Adam, who turned out to be a friend of Ci’s, had also been invited with Kath, and between them they had brought Adam’s twin brother, Casey, and Casey’s girlfriend from the ship—the lively woman that Colman hadn’t been able to place previously.

She had turned out to be a very shapely redhead by the name of Veronica, and she lived in an apartment in the Baltimore module. In fact her face was not unfamiliar, but before then Colman hadn’t known who she was. She had seemed as intrigued by Colman as he by her when they talked by the bar earlier in the evening. “Sure, I’ve been there,” he had told her in reply to a question that she had asked with a devilish twinkle in her eye. “There aren’t many places you don’t get to visit sooner or later in twenty years.”

“Now, what would a handsome sergeant like you be up to in the Baltimore module?”

“Why would anybody be interested?” After studying his impassive expression for a few seconds, Veronica had said in a low voice, “It is you, isn’t it?”

“Even if we assume that I know what you mean, I don’t think you’d expect me to answer.” So now they both knew, and knew that the other knew. Each had tested the other’s discretion, and both of them respected what they had found. Nothing more needed to be said.

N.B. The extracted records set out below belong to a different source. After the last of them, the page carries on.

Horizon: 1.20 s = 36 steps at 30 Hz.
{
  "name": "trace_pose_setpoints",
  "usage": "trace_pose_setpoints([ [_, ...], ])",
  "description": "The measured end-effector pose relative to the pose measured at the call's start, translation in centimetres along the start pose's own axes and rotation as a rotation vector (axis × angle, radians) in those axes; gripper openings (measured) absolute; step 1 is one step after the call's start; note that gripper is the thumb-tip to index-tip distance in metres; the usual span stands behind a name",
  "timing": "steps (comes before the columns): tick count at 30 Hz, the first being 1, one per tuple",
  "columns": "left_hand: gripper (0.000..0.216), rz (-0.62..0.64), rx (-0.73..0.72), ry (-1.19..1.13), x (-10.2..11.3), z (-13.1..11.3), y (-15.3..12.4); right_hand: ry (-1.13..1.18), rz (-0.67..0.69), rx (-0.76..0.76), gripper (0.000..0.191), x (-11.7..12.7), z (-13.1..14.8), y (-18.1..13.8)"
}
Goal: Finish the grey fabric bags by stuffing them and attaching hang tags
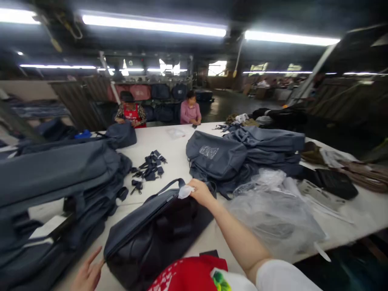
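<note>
Crowding backpack (151,230): bags (242,155), plastic (273,214).

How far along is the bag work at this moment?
Done, by the look of it: a tall stack of grey bags lies to the left. In hand: an open backpack, its flap raised; the right hand holds a small white packet at its top edge, while the left hand touches its lower corner. Left: more grey bags heaped across the table, beside clear plastic bags.
</note>
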<state>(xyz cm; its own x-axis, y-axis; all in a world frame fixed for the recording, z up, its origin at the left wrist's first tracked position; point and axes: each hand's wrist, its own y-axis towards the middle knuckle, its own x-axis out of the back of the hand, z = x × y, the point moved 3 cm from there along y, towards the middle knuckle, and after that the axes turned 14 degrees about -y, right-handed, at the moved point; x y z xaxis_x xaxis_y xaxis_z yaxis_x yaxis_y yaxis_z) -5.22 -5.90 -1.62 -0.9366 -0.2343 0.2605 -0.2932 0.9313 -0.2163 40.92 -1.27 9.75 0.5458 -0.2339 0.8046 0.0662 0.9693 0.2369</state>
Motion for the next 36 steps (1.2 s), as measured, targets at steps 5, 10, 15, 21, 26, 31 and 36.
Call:
trace_pose_setpoints([
  [5,0.091,0.025,0.227,-0.231,0.6,4.2,-0.3,0.031,0.008,0.056,0.022,-0.9,0.1,-0.3],
  [10,0.085,-0.033,-0.178,0.069,0.2,-2.3,0.9,0.052,-0.026,0.073,0.018,-0.1,-0.6,-1.0],
  [15,0.067,0.367,-0.580,0.484,-5.7,-12.8,-0.4,0.056,-0.033,0.058,0.014,1.0,-0.3,-1.6],
  [21,0.051,0.521,-0.469,0.656,-12.3,-17.5,-0.9,-0.048,-0.180,0.055,0.023,3.3,5.0,-4.7],
  [26,0.050,0.621,-0.462,0.607,-15.3,-18.3,-2.3,-0.267,0.175,0.397,0.039,1.1,10.9,-8.4],
  [31,0.050,0.568,-0.489,0.720,-16.4,-18.3,-3.6,-0.675,0.349,0.365,0.028,-0.9,11.8,-9.2],
  [36,0.054,0.476,-0.534,0.817,-16.4,-18.8,-2.6,-0.740,0.454,0.344,0.017,1.0,11.5,-10.4],
])
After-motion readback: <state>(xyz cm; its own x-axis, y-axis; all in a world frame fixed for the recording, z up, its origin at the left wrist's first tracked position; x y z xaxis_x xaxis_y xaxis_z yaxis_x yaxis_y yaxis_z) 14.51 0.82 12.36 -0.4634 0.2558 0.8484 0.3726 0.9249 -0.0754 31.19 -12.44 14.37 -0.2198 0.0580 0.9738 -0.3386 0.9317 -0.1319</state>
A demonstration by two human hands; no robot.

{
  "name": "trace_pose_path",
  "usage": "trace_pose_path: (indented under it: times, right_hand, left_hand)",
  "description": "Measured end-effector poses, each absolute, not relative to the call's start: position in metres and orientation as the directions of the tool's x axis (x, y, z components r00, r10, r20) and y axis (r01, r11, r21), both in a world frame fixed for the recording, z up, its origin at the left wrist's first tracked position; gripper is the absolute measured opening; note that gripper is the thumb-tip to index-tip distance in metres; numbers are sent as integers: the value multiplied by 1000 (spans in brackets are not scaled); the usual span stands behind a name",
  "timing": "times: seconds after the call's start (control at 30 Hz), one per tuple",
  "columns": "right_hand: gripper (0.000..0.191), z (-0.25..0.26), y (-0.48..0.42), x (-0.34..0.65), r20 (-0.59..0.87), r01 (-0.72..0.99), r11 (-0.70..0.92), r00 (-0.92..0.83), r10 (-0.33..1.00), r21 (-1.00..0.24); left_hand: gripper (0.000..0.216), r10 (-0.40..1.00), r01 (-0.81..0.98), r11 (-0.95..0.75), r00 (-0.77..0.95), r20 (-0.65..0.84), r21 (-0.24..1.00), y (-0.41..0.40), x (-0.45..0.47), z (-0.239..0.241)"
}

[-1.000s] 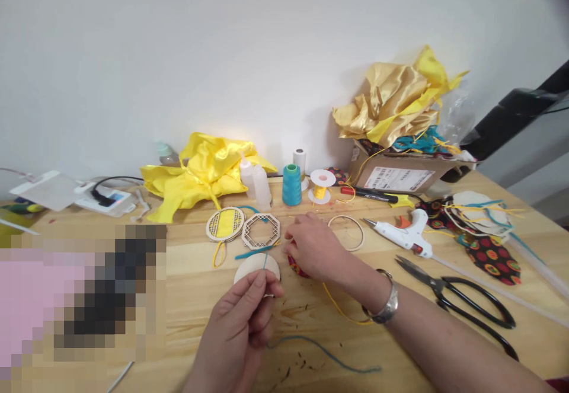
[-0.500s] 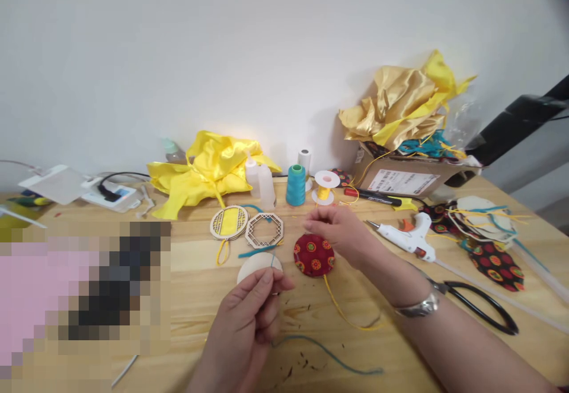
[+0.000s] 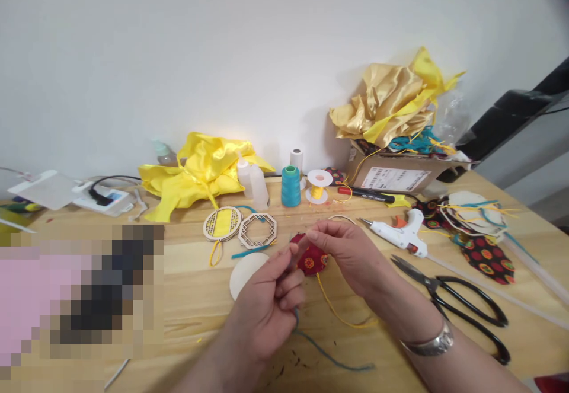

With all public bars having been put off-limits to the
Mayflower II’
s
soldiers after the shooting, the party couldn’t have come at a better time, Colman reflected as he leaned against the bar and nursed his glass while gazing around the room. Swyley and Stanislau were behind him in a corner with a mixed group of Chironians and seemed interested in the planet’s travel facilities; Sirocco was with another group in the center of the room discussing the war news with another group, and Maddock, looking slightly disheveled, was sprawled along a couch in an alcove on the far side with his arm draped around Wendy, another girl from the
Mayflower II
, who seemed to be asleep. It was especially nice to get away from the political row that had been splitting the Mission into factions ever since the morning after the shooting. Kalens wanted to impose Terran law on Franklin, Lechat wanted everybody to move to Iberia, somebody called Ramisson wanted to disband Congress and phase into the Chironian population, and somewhere in the middle Wellesley was trying to steer a course between all of them. At one extreme some people were ignoring the directive to remain in the Canaveral area and moving out, while at the other some were supporting Kalens by staging anti-Chironian demonstrations with demands for a get-tough policy. Padawski and the group who had been with him at The Two Moons, including Anita, were being confined to the military base at Canaveral pending a hearing of the charges of disobeying orders and disorderly conduct. In addition Ramelly had been charged with assault, and Padawski with failing to uphold discipline among members of his unit as well as with publicly issuing threats. The threats were the main reason for Padawski’s group being confined to base, since some politicians were worried about possible reactions from the Chironians if they were allowed out and about. Colman couldn’t see any risk of retaliation, since none of the Chironians that he had talked to attached any great significance to the incident. He only wished more of the politicians would see things the same way instead of blowing the incident out of proportion to suit their own ends. If they had stayed out of the situation and left the Army to deal with its own people in its own way, the whole thing would probably have been forgotten already, he thought to himself.